# What the task requires
Count every line in the data below where the word "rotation" appears, then state only that count.

# Supplied data
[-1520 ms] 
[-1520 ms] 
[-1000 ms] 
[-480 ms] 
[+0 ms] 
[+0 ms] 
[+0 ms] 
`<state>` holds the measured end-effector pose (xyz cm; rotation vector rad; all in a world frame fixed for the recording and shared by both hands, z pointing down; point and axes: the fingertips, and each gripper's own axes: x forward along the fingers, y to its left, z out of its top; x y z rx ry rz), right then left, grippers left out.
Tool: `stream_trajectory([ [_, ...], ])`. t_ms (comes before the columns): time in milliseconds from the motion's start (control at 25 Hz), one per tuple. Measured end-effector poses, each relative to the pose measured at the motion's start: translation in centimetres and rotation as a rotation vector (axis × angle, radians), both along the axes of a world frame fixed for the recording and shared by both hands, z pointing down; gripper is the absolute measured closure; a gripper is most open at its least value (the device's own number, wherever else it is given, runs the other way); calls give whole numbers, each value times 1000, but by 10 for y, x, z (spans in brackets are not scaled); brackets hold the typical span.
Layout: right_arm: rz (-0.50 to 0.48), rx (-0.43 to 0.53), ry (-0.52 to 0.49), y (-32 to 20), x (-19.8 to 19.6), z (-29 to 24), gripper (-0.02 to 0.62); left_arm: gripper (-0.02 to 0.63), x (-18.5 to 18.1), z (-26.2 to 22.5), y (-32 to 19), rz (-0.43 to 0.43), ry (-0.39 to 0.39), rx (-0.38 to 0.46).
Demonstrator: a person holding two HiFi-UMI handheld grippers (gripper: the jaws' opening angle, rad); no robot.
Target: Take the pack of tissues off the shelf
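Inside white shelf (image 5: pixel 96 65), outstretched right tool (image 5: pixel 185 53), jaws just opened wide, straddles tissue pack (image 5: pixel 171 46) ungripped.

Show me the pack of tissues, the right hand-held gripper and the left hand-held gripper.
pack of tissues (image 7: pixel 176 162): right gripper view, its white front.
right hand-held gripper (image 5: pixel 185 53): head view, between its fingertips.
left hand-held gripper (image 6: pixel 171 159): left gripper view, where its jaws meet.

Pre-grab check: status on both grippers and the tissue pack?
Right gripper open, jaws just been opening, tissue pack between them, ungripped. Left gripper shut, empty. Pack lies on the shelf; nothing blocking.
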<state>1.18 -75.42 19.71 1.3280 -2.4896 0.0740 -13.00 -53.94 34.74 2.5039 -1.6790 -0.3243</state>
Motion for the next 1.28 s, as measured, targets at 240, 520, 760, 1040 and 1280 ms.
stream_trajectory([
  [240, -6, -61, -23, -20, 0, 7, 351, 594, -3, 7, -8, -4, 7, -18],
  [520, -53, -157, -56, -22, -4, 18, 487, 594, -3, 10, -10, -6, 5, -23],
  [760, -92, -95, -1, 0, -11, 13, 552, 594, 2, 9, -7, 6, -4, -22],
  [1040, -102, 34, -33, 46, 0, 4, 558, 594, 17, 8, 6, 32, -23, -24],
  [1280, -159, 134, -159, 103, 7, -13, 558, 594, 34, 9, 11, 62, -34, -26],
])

# Answer area
2